- **Exercise prompt**: Every line below must be reproduced exactly. Copy them all.
========================================================================
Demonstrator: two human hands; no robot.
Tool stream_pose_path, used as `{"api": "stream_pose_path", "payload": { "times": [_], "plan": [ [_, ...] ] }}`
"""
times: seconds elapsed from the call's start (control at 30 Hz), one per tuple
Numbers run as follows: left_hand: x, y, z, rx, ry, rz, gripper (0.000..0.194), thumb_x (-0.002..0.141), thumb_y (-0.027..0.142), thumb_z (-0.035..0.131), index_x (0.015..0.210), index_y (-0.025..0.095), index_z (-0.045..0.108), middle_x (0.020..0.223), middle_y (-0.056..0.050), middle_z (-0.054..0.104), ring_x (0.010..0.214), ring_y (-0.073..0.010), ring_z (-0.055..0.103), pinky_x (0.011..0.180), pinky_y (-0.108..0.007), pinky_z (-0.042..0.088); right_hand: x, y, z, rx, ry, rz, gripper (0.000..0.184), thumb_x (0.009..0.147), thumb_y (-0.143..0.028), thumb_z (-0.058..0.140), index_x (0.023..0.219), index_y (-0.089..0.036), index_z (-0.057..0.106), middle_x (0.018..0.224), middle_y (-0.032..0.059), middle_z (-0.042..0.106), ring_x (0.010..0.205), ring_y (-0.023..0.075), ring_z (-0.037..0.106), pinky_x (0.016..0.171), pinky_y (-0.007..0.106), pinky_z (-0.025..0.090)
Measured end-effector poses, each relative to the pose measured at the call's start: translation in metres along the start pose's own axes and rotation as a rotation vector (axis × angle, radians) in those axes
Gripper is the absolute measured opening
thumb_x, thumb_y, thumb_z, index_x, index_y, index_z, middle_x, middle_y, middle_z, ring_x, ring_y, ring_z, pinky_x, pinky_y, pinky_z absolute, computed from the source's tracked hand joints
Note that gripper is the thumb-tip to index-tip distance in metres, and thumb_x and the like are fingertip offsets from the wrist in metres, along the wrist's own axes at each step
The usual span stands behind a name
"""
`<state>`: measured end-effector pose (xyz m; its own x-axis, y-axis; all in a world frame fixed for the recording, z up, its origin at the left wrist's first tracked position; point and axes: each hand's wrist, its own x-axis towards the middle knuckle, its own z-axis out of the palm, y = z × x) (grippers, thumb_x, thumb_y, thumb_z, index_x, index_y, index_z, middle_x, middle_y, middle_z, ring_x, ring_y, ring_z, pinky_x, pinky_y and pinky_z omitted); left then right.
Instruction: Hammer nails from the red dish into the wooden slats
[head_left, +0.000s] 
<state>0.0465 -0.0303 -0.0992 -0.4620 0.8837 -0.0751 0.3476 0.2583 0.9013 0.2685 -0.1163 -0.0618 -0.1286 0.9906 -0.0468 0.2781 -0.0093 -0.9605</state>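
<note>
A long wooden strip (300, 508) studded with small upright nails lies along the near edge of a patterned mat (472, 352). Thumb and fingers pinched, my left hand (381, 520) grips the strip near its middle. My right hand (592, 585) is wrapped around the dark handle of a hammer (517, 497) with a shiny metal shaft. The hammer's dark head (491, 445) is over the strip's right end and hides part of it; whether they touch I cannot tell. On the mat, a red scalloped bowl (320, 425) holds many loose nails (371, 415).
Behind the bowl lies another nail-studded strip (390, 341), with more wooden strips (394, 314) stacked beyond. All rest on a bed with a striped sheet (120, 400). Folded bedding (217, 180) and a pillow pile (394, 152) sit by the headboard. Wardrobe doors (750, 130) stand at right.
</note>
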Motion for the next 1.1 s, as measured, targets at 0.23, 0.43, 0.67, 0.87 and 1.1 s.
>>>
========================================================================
- **Result of the task**:
Demonstrator: two human hands; no robot.
Tool stream_pose_path, used as `{"api": "stream_pose_path", "payload": { "times": [_], "plan": [ [_, ...] ] }}`
"""
times: seconds elapsed from the call's start (control at 30 Hz), one per tuple
Numbers run as follows: left_hand: x, y, z, rx, ry, rz, gripper (0.000..0.194), thumb_x (-0.002..0.141), thumb_y (-0.027..0.142), thumb_z (-0.035..0.131), index_x (0.015..0.210), index_y (-0.025..0.095), index_z (-0.045..0.108), middle_x (0.020..0.223), middle_y (-0.056..0.050), middle_z (-0.054..0.104), ring_x (0.010..0.214), ring_y (-0.073..0.010), ring_z (-0.055..0.103), pinky_x (0.011..0.180), pinky_y (-0.108..0.007), pinky_z (-0.042..0.088); right_hand: x, y, z, rx, ry, rz, gripper (0.000..0.184), thumb_x (0.009..0.147), thumb_y (-0.143..0.028), thumb_z (-0.058..0.140), index_x (0.023..0.219), index_y (-0.089..0.036), index_z (-0.057..0.106), middle_x (0.018..0.224), middle_y (-0.032..0.059), middle_z (-0.042..0.106), ring_x (0.010..0.205), ring_y (-0.023..0.075), ring_z (-0.037..0.106), pinky_x (0.016..0.171), pinky_y (-0.007..0.106), pinky_z (-0.025..0.090)
Measured end-effector poses, each relative to the pose measured at the call's start: translation in metres along the start pose's own axes and rotation as a rotation vector (axis × angle, radians) in those axes
Gripper is the absolute measured opening
thumb_x, thumb_y, thumb_z, index_x, index_y, index_z, middle_x, middle_y, middle_z, ring_x, ring_y, ring_z, pinky_x, pinky_y, pinky_z absolute, computed from the source's tracked hand joints
Note that gripper is the thumb-tip to index-tip distance in metres, and thumb_x and the like are fingertip offsets from the wrist in metres, along the wrist's own axes at each step
The usual span stands behind a name
"""
`<state>`: measured end-effector pose (xyz m; its own x-axis, y-axis; all in a world frame fixed for the recording, z up, its origin at the left wrist's first tracked position; point and axes: each hand's wrist, its own x-axis towards the middle knuckle, its own z-axis out of the palm, y = z × x) (grippers, thumb_x, thumb_y, thumb_z, index_x, index_y, index_z, middle_x, middle_y, middle_z, ring_x, ring_y, ring_z, pinky_x, pinky_y and pinky_z omitted); left then right.
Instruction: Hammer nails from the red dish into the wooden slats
[head_left, +0.000s] 
<state>0.0465 -0.0303 -0.0992 -0.4620 0.8837 -0.0751 0.3476 0.2583 0.9013 0.2685 -0.1163 -0.0618 -0.1286 0.9906 -0.0468 0.2781 -0.0093 -0.9605</state>
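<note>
A long wooden strip (300, 508) studded with small upright nails lies along the near edge of a patterned mat (472, 352). Thumb and fingers pinched, my left hand (381, 520) grips the strip near its middle. My right hand (592, 585) is wrapped around the dark handle of a hammer (517, 497) with a shiny metal shaft. The hammer's dark head (491, 445) is over the strip's right end and hides part of it; whether they touch I cannot tell. On the mat, a red scalloped bowl (320, 425) holds many loose nails (371, 415).
Behind the bowl lies another nail-studded strip (390, 341), with more wooden strips (394, 314) stacked beyond. All rest on a bed with a striped sheet (120, 400). Folded bedding (217, 180) and a pillow pile (394, 152) sit by the headboard. Wardrobe doors (750, 130) stand at right.
</note>
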Motion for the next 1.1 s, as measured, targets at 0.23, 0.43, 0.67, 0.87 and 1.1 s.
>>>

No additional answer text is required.